Sample size calculations
Our clients often approach us when the method for obtaining a sample size is unclear or complex. Such computations are as much art as science, often relying on simulations. In calculating a sample size, Statistics Collaborative, Inc. (SCI) takes into account the timing, the frequency, and the method of analysis (including adjustment for multiple looks and multiple outcomes).
SCI works closely with our clients to ensure that the sample sizes we calculate be appropriate to their specific goals and objectives. We discuss reasonable estimates of treatment effects and variability with the clinical team. When past clinical data are limited, we use input from historical data and from experts in the subject matter.
SCI recognizes that trial sponsors are faced with real-world constraints on the sizes of their studies. Both financial resources and study participants may be in short supply. In the study of rare diseases, small trials may be unavoidable.

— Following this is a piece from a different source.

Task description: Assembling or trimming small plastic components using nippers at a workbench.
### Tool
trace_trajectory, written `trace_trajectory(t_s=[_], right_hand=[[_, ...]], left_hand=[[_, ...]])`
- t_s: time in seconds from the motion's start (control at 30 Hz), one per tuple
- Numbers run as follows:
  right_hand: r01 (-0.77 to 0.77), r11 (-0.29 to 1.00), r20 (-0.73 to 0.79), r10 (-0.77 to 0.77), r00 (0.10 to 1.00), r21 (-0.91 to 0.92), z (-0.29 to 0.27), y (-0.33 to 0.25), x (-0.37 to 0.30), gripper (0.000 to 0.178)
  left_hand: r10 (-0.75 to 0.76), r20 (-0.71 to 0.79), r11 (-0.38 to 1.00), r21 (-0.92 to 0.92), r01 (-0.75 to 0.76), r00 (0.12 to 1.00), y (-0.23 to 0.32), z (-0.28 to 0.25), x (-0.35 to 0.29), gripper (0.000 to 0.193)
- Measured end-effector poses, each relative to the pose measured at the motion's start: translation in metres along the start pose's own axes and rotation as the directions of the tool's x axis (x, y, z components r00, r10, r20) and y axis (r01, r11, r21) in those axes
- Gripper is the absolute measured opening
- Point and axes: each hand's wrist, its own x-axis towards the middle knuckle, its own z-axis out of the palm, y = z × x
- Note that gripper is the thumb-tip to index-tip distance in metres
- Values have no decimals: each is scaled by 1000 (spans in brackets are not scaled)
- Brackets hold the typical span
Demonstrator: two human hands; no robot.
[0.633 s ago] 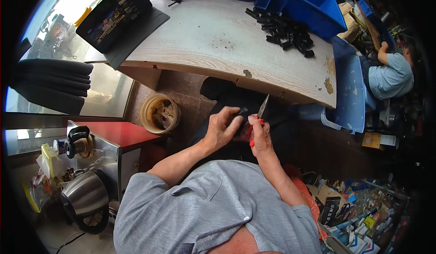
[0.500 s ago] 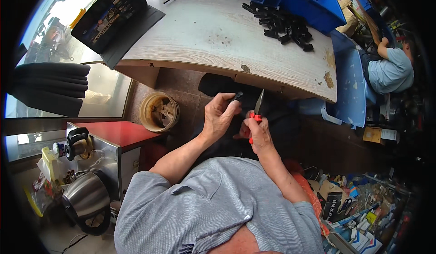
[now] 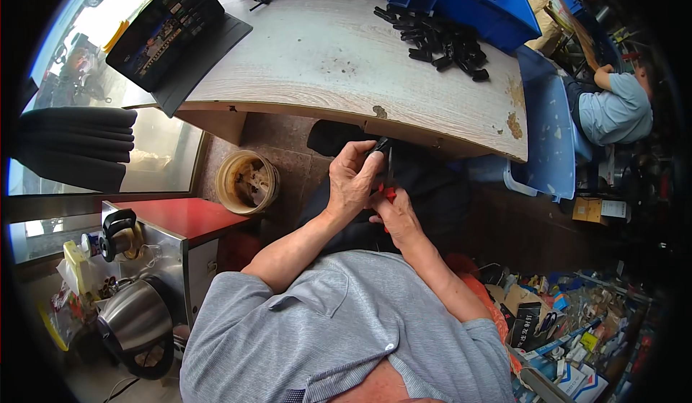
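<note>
Above my lap, my left hand [image 3: 352,181] pinches a small black plastic piece [image 3: 381,144] between thumb and fingers. My right hand [image 3: 401,219] is wrapped round the red handles of a pair of scissors [image 3: 390,192]. Their narrow metal blades point away from me, and the tip comes up beside the black piece; whether it touches cannot be made out. A heap of similar black pieces [image 3: 450,46] lies at the far right of the white table [image 3: 310,64].
Blue bins [image 3: 476,3] line the table's far edge, and a tablet [image 3: 169,39] stands at its left. A bucket [image 3: 247,182] is on the floor, left of my legs. A light-blue tub [image 3: 548,129] stands right of the table; beyond it sits another person [image 3: 616,107].
My right hand has moved left with the scissors, bringing the blades from apart to right beside the black piece. My left hand stays nearly in place; the whole view has shifted slightly.
</note>
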Motion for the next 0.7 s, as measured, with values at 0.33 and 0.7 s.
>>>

Examples of SCI's more novel sample-size calculations:
- Understanding uncertainty: We assisted with the design of a large prevention trial whose underlying event rate was likely to be both low and variable across sites. Moreover, the desired efficacy was in flux at the time of the trial because the experimental agent was still in development. For planning purposes, we calculated a range of sample sizes, describing each in terms of the “minimally detectable difference” the difference that would be statistically significant at the specified alpha level if it were observed at the trial's conclusion. This way of looking at sample size across varying background rates and experimental efficacy values allowed our client to consider clinical and statistical significance.
- Balancing efficacy and safety: One of our clients has developed a new formulation of an existing marketed compound. It presents a potentially serious, but rare, safety concern. SCI calculated a sample size to balance efficacy with safety. We recommended a sample size providing sufficient power for non-inferiority analyses of two efficacy outcomes, while also ensuring that the trial be large enough that investigators would have a high probability of detecting the rare adverse event.
- Post-hoc assessments: Taking into account lessons learned in an unsuccessful trial, we recalculated the sample size to allow the client to envision the study that would have been required to demonstrate statistical significance for a smaller treatment effect and a higher prevalence of missing data than initially anticipated.